» **TASK DETAILS**: Report only the number of lines in the entries below that hold the word "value".

» **MATERIAL FOR THE TASK**:
____________

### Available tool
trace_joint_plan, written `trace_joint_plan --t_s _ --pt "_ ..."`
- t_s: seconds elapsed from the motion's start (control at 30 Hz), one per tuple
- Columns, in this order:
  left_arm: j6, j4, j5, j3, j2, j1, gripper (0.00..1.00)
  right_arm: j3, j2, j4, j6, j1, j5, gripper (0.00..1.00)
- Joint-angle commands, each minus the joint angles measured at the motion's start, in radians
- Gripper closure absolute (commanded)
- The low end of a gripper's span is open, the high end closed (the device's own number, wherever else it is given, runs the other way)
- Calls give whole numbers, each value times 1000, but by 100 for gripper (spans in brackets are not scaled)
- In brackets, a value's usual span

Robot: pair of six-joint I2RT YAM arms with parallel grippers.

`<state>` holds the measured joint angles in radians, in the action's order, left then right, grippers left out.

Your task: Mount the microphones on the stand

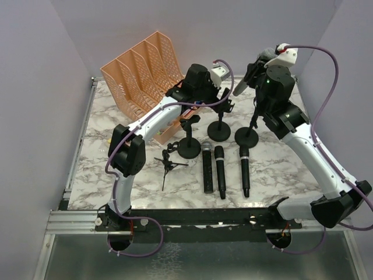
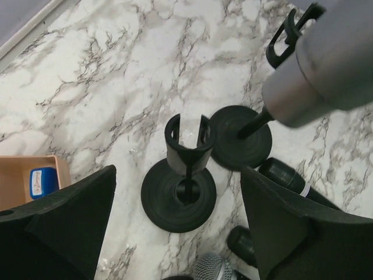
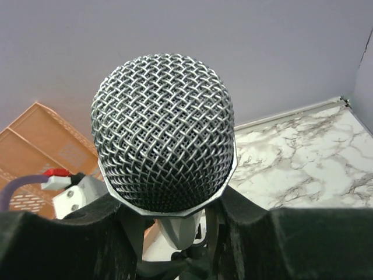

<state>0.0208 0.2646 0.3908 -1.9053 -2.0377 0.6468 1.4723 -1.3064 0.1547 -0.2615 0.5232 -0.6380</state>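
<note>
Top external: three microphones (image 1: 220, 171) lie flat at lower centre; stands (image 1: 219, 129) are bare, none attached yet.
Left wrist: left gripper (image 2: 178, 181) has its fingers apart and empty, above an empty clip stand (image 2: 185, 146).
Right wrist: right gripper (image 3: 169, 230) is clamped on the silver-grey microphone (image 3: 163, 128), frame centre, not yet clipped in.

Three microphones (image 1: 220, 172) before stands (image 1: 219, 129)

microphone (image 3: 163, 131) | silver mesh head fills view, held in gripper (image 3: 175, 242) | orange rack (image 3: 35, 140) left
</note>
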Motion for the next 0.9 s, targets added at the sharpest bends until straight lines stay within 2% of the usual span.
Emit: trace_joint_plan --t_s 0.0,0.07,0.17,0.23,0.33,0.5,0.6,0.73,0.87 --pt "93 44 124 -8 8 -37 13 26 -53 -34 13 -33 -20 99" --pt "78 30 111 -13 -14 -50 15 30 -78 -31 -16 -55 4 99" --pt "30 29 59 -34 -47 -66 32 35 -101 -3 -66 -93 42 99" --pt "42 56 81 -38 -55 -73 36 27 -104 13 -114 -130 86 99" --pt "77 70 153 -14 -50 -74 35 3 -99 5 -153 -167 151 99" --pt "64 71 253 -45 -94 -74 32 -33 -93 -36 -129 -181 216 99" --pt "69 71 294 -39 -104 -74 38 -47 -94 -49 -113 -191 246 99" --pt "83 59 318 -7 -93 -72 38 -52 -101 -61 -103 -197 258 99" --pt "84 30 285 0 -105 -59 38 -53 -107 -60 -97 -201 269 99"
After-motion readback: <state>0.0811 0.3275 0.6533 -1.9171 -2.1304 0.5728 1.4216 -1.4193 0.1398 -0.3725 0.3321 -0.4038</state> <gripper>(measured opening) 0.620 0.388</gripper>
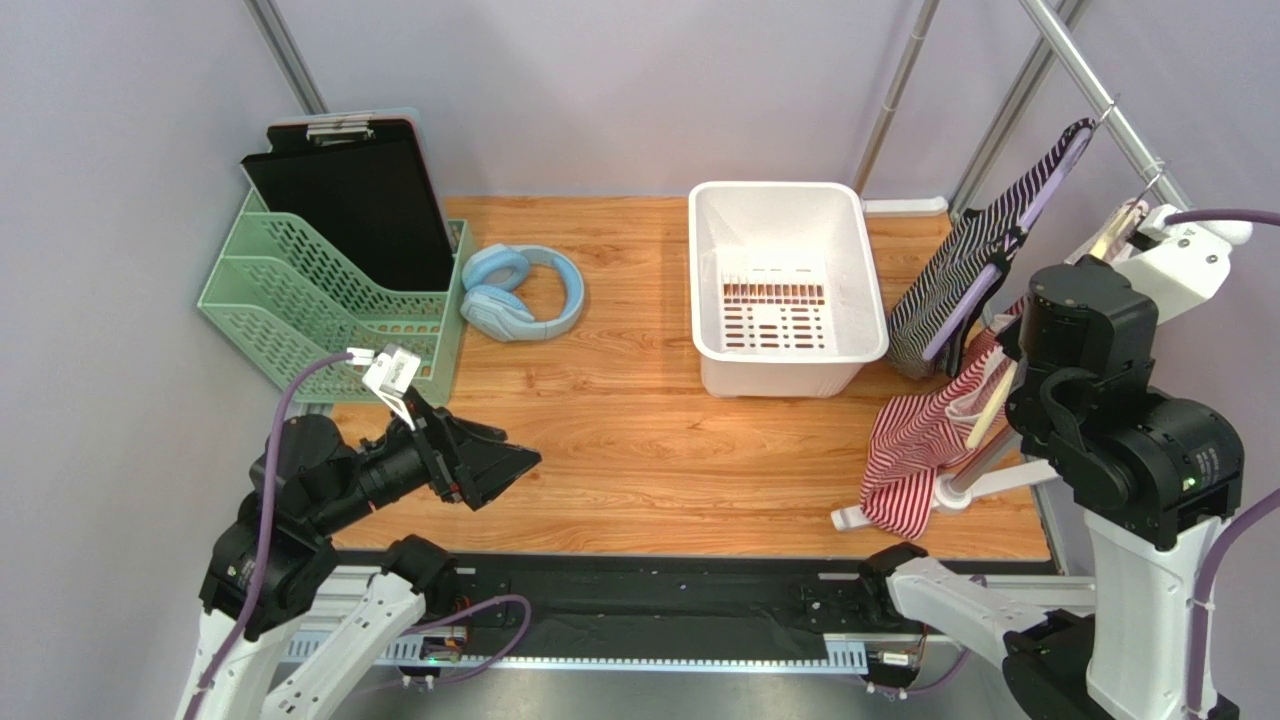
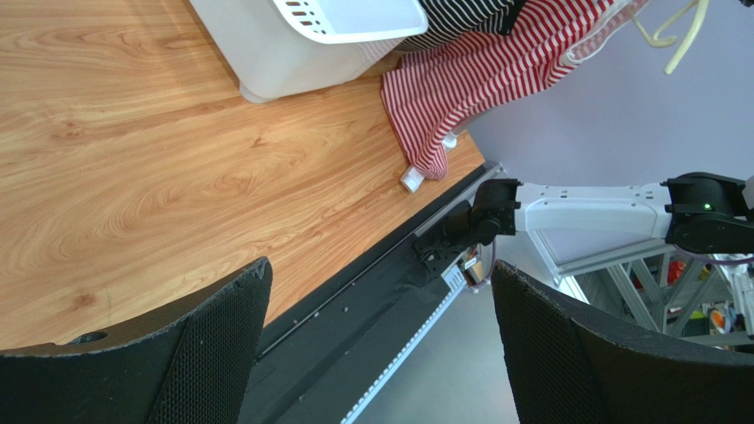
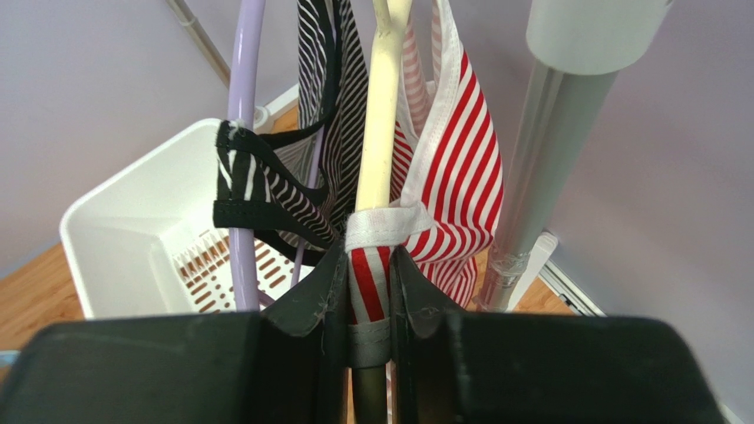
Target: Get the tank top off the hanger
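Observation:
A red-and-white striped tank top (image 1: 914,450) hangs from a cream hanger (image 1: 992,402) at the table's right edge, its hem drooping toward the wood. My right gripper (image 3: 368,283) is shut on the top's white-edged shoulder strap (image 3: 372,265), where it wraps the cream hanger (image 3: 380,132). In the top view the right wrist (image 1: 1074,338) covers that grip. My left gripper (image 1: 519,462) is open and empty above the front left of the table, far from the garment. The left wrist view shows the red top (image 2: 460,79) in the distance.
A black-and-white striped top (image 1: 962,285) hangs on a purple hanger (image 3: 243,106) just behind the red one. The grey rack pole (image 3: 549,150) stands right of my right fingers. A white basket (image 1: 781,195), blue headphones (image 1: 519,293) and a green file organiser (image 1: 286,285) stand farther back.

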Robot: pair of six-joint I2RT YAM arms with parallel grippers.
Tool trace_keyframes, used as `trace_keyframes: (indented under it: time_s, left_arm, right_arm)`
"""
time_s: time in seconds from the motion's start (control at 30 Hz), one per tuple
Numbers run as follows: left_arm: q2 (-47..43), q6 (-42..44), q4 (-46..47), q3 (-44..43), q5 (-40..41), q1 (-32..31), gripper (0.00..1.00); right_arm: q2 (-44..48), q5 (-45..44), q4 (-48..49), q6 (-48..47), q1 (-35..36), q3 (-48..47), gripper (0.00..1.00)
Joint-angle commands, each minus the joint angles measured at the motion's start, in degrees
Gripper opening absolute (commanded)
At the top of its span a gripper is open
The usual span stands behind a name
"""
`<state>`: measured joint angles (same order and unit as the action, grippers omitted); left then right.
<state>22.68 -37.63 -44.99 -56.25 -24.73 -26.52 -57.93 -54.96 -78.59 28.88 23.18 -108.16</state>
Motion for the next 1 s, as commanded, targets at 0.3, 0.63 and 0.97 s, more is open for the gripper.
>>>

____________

» **TASK SOLUTION**: 2